> **Assignment**: An exact copy of every record, without the pictures, is what should come back.

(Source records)
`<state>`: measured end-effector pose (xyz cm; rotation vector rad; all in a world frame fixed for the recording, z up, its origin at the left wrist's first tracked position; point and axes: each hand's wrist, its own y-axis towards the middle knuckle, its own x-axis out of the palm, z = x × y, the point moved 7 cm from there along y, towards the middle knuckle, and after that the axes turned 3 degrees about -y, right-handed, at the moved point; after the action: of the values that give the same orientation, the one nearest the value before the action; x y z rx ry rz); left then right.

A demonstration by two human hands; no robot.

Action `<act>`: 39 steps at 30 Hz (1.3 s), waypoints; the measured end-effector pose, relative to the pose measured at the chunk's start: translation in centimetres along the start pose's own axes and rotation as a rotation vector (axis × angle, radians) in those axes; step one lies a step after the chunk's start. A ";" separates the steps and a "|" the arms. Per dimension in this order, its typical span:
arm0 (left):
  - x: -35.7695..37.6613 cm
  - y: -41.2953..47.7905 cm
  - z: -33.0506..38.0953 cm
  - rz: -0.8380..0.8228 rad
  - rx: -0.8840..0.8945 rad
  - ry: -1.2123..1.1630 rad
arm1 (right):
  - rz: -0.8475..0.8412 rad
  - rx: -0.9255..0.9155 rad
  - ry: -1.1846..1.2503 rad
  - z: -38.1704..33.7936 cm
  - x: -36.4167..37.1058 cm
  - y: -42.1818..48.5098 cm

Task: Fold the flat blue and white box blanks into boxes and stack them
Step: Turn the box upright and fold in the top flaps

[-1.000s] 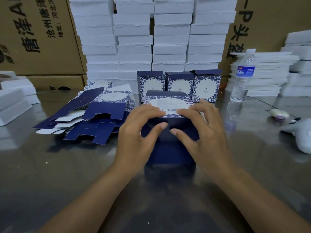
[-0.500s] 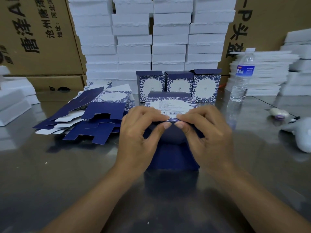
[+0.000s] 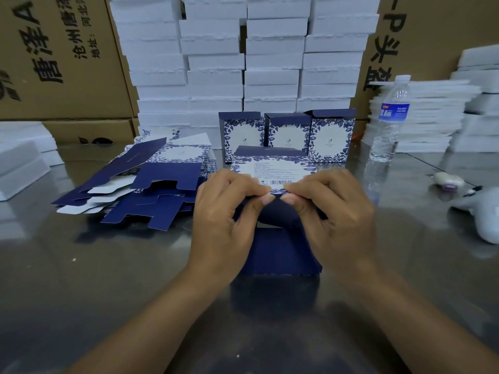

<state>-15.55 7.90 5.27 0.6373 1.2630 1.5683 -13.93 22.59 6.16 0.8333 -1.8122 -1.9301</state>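
Note:
A half-folded blue and white box (image 3: 280, 249) lies on the shiny table in front of me. My left hand (image 3: 224, 220) and my right hand (image 3: 334, 214) both pinch its flap with the barcode panel (image 3: 275, 171), fingertips meeting at the middle. A loose pile of flat blue and white box blanks (image 3: 145, 182) lies to the left. Three folded boxes (image 3: 287, 136) stand upright in a row behind the box I hold.
White foam blocks (image 3: 243, 63) are stacked high at the back, with brown cartons on both sides. A water bottle (image 3: 388, 120) stands at the right, next to flat white sheets (image 3: 432, 117). A white tool (image 3: 483, 211) and a small white object (image 3: 448, 180) lie at the far right.
My fingers went from lying flat on the box to pinching its flap at the middle. The barcode panel has tipped up and the box sits a little nearer to me.

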 end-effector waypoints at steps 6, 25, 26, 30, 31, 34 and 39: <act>0.1 0.1 -0.6 -0.010 -0.017 0.012 | -0.013 0.047 0.037 0.8 0.2 -0.1; -0.6 0.4 -1.6 0.030 -0.033 0.031 | 0.003 0.195 0.076 1.8 -0.3 -0.2; -0.6 0.4 -1.6 0.028 -0.041 0.025 | 0.014 0.214 0.089 2.0 -0.4 -0.3; -0.5 0.3 -2.0 0.018 -0.083 -0.014 | 0.019 0.274 0.084 2.6 -0.4 -0.4; -0.5 0.2 -2.1 0.020 -0.096 -0.019 | 0.011 0.277 0.079 2.7 -0.4 -0.5; -0.9 0.0 -2.6 0.054 -0.154 -0.044 | 0.005 0.276 0.073 2.8 -0.3 -0.5; -0.8 0.1 -3.0 0.054 -0.222 -0.091 | 0.025 0.323 0.145 3.1 -0.2 -0.6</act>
<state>-17.85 5.88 4.56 0.5976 0.9946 1.6766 -15.68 25.22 5.62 1.0162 -2.0622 -1.5384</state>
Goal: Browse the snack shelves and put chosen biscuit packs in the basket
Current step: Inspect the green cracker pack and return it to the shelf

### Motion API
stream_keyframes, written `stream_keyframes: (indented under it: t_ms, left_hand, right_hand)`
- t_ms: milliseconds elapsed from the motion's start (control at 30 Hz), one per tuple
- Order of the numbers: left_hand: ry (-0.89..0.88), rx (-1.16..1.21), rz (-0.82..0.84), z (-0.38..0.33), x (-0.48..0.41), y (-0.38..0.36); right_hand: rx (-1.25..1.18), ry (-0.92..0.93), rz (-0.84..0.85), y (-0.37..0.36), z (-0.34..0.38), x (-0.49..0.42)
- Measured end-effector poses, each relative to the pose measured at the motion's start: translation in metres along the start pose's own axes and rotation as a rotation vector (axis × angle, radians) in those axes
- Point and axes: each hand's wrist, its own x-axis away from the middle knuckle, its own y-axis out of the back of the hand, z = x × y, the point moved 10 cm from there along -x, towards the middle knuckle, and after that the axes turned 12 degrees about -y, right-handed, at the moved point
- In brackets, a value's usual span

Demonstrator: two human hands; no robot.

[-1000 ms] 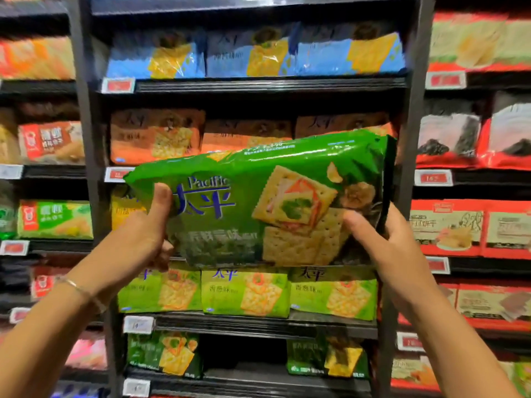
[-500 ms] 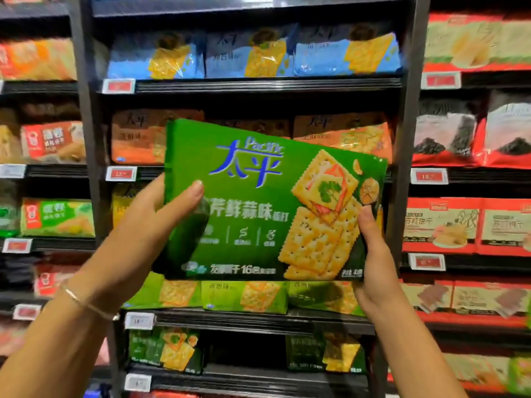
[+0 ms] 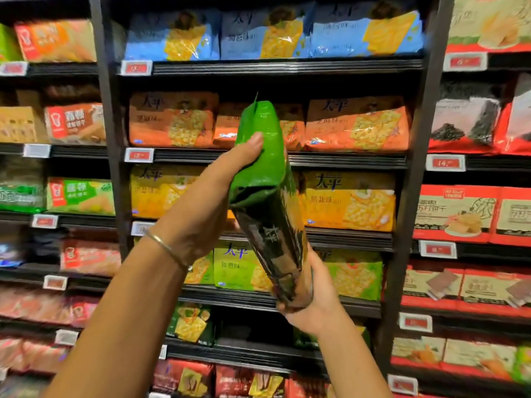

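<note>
The green biscuit pack is off the shelf bay and held in the air in front of its middle column. Both hands have it. The left hand grips the upper half, with the thumb pressed on the near face and the fingers curled round behind. The right hand cups the bottom end, its fingers wrapped under and round it.

The pack stands nearly upright with a narrow edge toward the camera. Its long axis runs up and down the bay. The crimped top end is level with the bay's row of orange packs and leans a little left. The bottom end is level with the bay's row of pale-green packs and sits a little right. The broad printed face looks turned toward the right side of the bay, though the blur makes this hard to confirm.

The basket is not in view, so I cannot tell which way it lies from the hands. Since the right hand carries the weight from below and the left only steadies the top, either could probably let go first. Lowering the pack bottom-end first along its present axis, away from the bay, looks like the likely move. The packaging is a soft film wrap over brittle crackers, so a hard squeeze at the middle could crack them.
</note>
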Motion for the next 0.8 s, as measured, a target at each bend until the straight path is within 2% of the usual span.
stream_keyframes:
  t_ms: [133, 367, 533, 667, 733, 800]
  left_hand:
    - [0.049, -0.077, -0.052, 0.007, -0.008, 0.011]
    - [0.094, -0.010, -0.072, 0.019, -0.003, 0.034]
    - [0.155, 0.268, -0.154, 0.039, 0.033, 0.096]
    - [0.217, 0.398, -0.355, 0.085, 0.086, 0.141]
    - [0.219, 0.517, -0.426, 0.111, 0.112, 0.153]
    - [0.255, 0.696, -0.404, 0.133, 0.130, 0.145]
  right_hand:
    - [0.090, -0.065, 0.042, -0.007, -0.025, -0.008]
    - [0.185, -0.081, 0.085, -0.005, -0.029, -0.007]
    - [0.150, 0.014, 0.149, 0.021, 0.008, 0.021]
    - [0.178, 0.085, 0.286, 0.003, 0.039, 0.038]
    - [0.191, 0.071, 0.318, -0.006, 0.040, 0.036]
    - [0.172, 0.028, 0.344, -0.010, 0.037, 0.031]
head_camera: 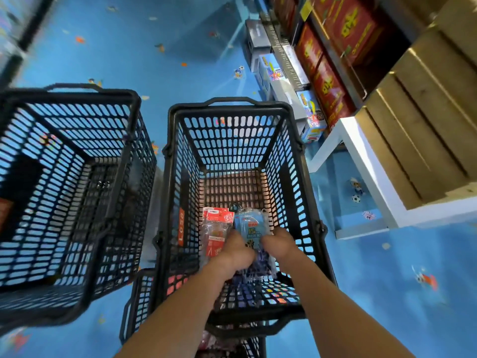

> **Expected answer**:
`<state>`: measured end-effector pose (xyz cm; rotation vector rad; all in a world frame fixed for the recording, z up, its origin at the left wrist's first tracked position; point and axes: each hand's wrist, its own y-axis towards the middle knuckle, its own x-axis out of the palm, z = x × y, the point moved 7 cm from there along y, towards the middle knuckle, and after that the axes turned 3 degrees about -y, right-handed, at the moved point; after the action: of the values that give the same orientation, the one nearest the value before the action; x y z rx ry rz); left then right.

A demonstration by two human hands; no robot.

Action `<act>`: 39 steps at 30 Hz (1.3 s), waypoints; the measured end-effector pose, relative to the pose measured at the chunk's start: translation in centimetres along the start pose's own axes and rotation as a rotation vector (axis × angle, radians) in those axes; step one lies a step after the chunk's start. A ";" separates the steps and a "|" the arms. Per dimension in this order, its typical span:
arm0 (left):
  - x: -35.7695..37.6613 cm
  - y: -41.2953..47.7905 cm
  - z: -33.0506..38.0953 cm
  - rz: -0.8380..0.8228 rad
  - rx: -0.8840..0.8945 rad
  - ry: -1.2123..1.1630 rad
arm1 (right):
  - rz: -0.8475..0.8412 rad
  - rx: -0.9255..0.9155 rad
  - ry: -1.1846..1.2503 rad
  - z: -38.1704..33.7936 cm
  - x: -36.4167..37.1058 cm
  - y: -42.1818..48.5098 cm

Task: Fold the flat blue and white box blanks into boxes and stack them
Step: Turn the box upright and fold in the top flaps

[-1.000s] 
[-0.500s] 
[+0.000s] 

<state>-15.55 7.90 5.27 0.6373 1.2630 1.5683 -13.93 22.59 6.16 0.8333 -1.8122 -1.9301</state>
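Note:
A half-folded blue and white box (image 3: 280, 249) lies on the shiny table in front of me. My left hand (image 3: 224, 220) and my right hand (image 3: 334, 214) both pinch its flap with the barcode panel (image 3: 275, 171), fingertips meeting at the middle. A loose pile of flat blue and white box blanks (image 3: 145, 182) lies to the left. Three folded boxes (image 3: 287, 136) stand upright in a row behind the box I hold.
White foam blocks (image 3: 243, 63) are stacked high at the back, with brown cartons on both sides. A water bottle (image 3: 388, 120) stands at the right, next to flat white sheets (image 3: 432, 117). A white tool (image 3: 483, 211) and a small white object (image 3: 448, 180) lie at the far right.
My fingers went from lying flat on the box to pinching its flap at the middle. The barcode panel has tipped up and the box sits a little nearer to me.
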
 end-effector waypoints at steps 6, 25, 26, 30, 31, 34 and 39: <act>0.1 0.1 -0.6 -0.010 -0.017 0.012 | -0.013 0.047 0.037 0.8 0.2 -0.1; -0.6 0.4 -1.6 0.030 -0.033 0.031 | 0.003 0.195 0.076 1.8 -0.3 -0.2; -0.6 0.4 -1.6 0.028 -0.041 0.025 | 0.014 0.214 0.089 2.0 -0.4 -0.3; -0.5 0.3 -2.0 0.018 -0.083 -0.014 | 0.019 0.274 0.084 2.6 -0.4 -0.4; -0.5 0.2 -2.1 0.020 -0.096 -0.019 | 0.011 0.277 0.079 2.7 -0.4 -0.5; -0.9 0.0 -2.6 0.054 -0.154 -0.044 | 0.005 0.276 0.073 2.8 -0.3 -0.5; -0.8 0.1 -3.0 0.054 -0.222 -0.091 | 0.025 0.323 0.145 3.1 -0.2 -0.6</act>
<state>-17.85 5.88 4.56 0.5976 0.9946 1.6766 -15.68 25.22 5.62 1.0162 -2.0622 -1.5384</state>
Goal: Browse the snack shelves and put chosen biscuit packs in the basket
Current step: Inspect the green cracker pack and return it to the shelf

### Motion API
stream_keyframes, written `stream_keyframes: (indented under it: t_ms, left_hand, right_hand)`
- t_ms: milliseconds elapsed from the motion's start (control at 30 Hz), one per tuple
- Order of the numbers: left_hand: ry (-0.89..0.88), rx (-1.16..1.21), rz (-0.82..0.84), z (-0.38..0.33), x (-0.48..0.41), y (-0.38..0.36); right_hand: rx (-1.25..1.18), ry (-0.92..0.93), rz (-0.84..0.85), y (-0.37..0.36), z (-0.34..0.38), x (-0.49..0.42)
- Measured end-effector poses, each relative to the pose measured at the motion's start: translation in metres along the start pose's own axes and rotation as a rotation vector (axis × angle, radians) in those axes
- Point and axes: each hand's wrist, its own x-axis away from the middle knuckle, its own y-axis out of the back of the hand, z = x × y, the point moved 10 cm from there along -x, towards the middle knuckle, and after that the axes turned 12 degrees about -y, right-handed, at the moved point
- In brackets, a value's usual span

Demonstrator: two human hands; no robot.

[-1000 ms] 
[-500 ms] 
[+0 ms] 

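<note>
The green biscuit pack is off the shelf bay and held in the air in front of its middle column. Both hands have it. The left hand grips the upper half, with the thumb pressed on the near face and the fingers curled round behind. The right hand cups the bottom end, its fingers wrapped under and round it.

The pack stands nearly upright with a narrow edge toward the camera. Its long axis runs up and down the bay. The crimped top end is level with the bay's row of orange packs and leans a little left. The bottom end is level with the bay's row of pale-green packs and sits a little right. The broad printed face looks turned toward the right side of the bay, though the blur makes this hard to confirm.

The basket is not in view, so I cannot tell which way it lies from the hands. Since the right hand carries the weight from below and the left only steadies the top, either could probably let go first. Lowering the pack bottom-end first along its present axis, away from the bay, looks like the likely move. The packaging is a soft film wrap over brittle crackers, so a hard squeeze at the middle could crack them.
</note>
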Motion for the next 0.8 s, as measured, a target at each bend until the straight path is within 2% of the usual span.
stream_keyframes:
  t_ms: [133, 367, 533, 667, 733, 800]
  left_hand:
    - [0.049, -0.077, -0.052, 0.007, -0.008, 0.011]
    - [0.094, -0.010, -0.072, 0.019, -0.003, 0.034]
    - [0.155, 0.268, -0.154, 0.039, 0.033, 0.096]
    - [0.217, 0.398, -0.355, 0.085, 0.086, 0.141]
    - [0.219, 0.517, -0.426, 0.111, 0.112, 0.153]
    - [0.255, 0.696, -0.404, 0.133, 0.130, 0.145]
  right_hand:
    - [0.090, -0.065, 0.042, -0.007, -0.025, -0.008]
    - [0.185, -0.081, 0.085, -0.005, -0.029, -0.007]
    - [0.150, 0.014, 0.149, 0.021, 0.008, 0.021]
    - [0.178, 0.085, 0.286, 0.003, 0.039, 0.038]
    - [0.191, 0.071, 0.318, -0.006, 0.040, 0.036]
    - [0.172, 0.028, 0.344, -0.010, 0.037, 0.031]
head_camera: 

The response is finished.